Below are records to print word for word; include none of their pictures.

Saved entries

"""

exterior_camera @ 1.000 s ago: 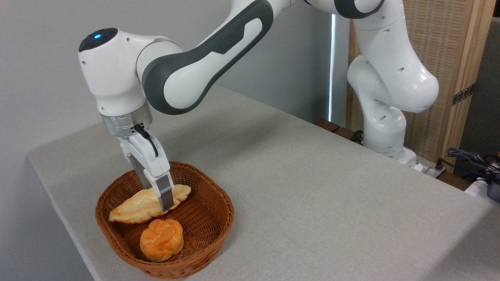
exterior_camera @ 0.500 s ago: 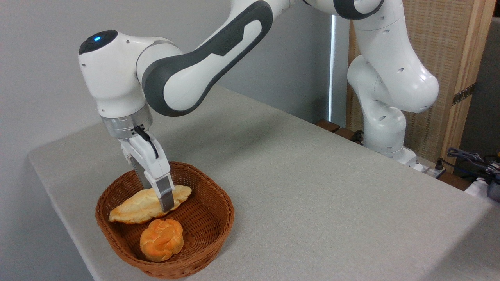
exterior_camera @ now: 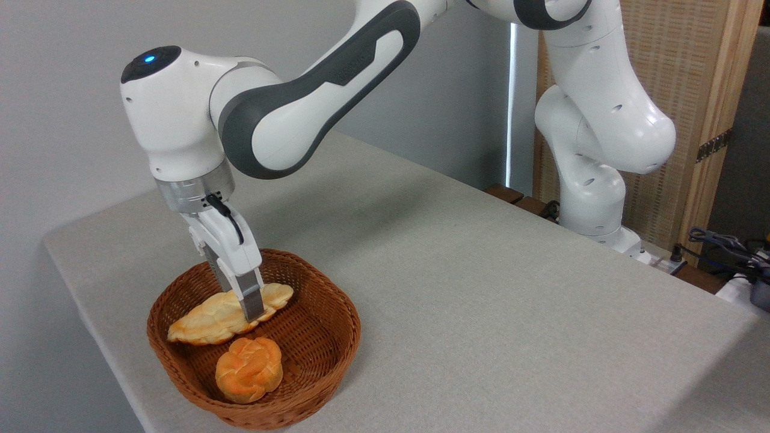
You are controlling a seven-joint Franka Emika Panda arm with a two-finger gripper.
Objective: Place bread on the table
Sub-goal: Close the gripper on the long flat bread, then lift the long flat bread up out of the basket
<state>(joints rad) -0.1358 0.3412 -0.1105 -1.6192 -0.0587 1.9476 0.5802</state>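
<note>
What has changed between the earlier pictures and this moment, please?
The tool, closed around the long braided bread, has risen slightly, lifting the loaf's right end a little; its left tip still rests low in the wicker basket. The round orange bun, the basket and the grey table have not moved.

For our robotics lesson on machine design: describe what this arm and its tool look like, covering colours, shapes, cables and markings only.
The arm has glossy white rounded shells with dark grey curved panels at the joints. A black cap on the wrist carries a small blue light. Below it sits a silver metal ring. The tool is white with flat grey fingers, and a short black cable loops along it.
</note>
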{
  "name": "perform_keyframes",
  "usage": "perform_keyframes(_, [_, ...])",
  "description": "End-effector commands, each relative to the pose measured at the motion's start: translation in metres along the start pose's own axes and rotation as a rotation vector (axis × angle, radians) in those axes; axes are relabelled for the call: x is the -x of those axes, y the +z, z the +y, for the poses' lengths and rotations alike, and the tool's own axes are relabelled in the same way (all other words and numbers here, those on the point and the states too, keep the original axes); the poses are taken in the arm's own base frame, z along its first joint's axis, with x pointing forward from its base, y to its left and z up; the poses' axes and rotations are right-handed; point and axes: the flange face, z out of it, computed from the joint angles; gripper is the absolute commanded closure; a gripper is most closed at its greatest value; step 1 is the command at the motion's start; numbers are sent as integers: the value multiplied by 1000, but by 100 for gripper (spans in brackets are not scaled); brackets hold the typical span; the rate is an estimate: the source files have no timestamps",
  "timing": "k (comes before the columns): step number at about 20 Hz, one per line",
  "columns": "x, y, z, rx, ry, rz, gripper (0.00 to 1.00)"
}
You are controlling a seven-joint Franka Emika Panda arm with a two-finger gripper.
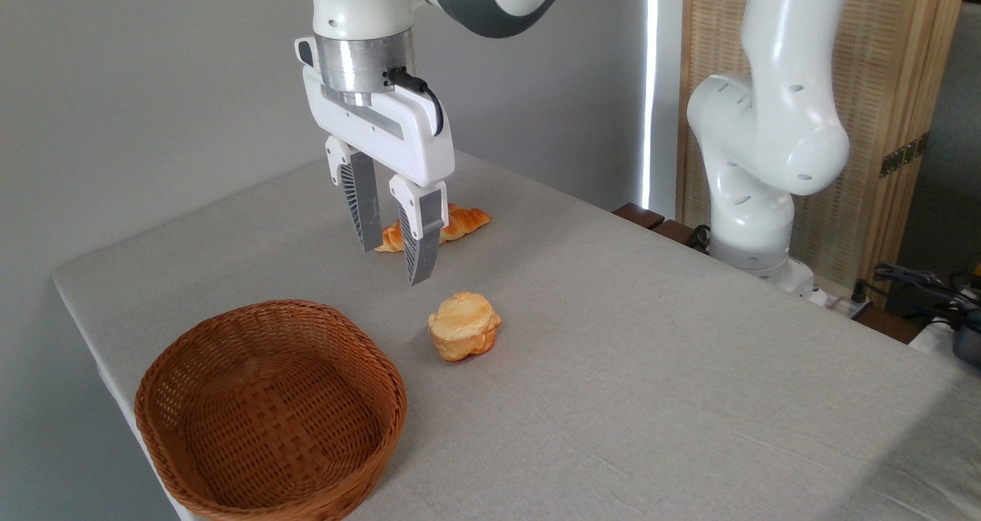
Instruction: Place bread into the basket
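The bread, a long glossy golden-orange braided loaf, lies on the grey table behind my gripper, and the fingers hide its left half. My gripper hangs above the table in front of the loaf, open, with nothing between its fingers. The basket, a shallow oval of reddish-brown wicker, stands empty at the front left near the table's edge, below and to the left of the gripper.
A short round pale-topped bun sits on the table just right of the basket and below the gripper. The arm's white base stands at the table's far right edge, with cables beside it.
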Motion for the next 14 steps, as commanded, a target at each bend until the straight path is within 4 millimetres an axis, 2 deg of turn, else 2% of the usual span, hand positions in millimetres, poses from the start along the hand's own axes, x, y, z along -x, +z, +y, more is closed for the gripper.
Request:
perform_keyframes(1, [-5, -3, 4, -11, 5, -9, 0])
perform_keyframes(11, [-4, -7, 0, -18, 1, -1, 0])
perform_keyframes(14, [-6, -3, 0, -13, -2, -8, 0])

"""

Final answer:
exterior_camera @ 1.000 s ago: 
exterior_camera @ 0.500 s ago: 
exterior_camera @ now: 
You are controlling a seven-joint Franka Emika Panda arm with a two-finger gripper.
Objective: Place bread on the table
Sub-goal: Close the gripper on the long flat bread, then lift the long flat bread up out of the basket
<state>(joints rad) -0.1358 0.3412 -0.1105 -1.6192 -0.0587 1.9476 0.5802</state>
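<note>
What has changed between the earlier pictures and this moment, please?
The tool, closed around the long braided bread, has risen slightly, lifting the loaf's right end a little; its left tip still rests low in the wicker basket. The round orange bun, the basket and the grey table have not moved.

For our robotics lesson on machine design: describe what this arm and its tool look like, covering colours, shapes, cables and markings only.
The arm has glossy white rounded shells with dark grey curved panels at the joints. A black cap on the wrist carries a small blue light. Below it sits a silver metal ring. The tool is white with flat grey fingers, and a short black cable loops along it.
</note>
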{
  "name": "perform_keyframes",
  "usage": "perform_keyframes(_, [_, ...])",
  "description": "End-effector commands, each relative to the pose measured at the motion's start: translation in metres along the start pose's own axes and rotation as a rotation vector (axis × angle, radians) in those axes; axes are relabelled for the call: x is the -x of those axes, y the +z, z the +y, for the poses' lengths and rotations alike, and the tool's own axes are relabelled in the same way (all other words and numbers here, those on the point and the states too, keep the original axes); the poses are taken in the arm's own base frame, z along its first joint's axis, with x pointing forward from its base, y to its left and z up; the poses' axes and rotations are right-handed; point and axes: the flange face, z out of it, computed from the joint angles; gripper is the absolute commanded closure; a gripper is most closed at its greatest value; step 1 is the command at the motion's start; numbers are sent as integers: the value multiplied by 1000, but by 100 for gripper (spans in brackets are not scaled); brackets hold the typical span; the rate is an estimate: the source files have no timestamps",
  "timing": "k (comes before the columns): step number at about 20 Hz, one per line",
  "columns": "x, y, z, rx, ry, rz, gripper (0.00 to 1.00)"
}
You are controlling a seven-joint Franka Emika Panda arm with a two-finger gripper.
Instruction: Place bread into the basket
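The bread, a long glossy golden-orange braided loaf, lies on the grey table behind my gripper, and the fingers hide its left half. My gripper hangs above the table in front of the loaf, open, with nothing between its fingers. The basket, a shallow oval of reddish-brown wicker, stands empty at the front left near the table's edge, below and to the left of the gripper.
A short round pale-topped bun sits on the table just right of the basket and below the gripper. The arm's white base stands at the table's far right edge, with cables beside it.
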Motion for the next 14 steps, as commanded, a target at each bend until the straight path is within 4 millimetres an axis, 2 deg of turn, else 2% of the usual span, hand positions in millimetres, poses from the start along the hand's own axes, x, y, z along -x, +z, +y, more is closed for the gripper.
Request:
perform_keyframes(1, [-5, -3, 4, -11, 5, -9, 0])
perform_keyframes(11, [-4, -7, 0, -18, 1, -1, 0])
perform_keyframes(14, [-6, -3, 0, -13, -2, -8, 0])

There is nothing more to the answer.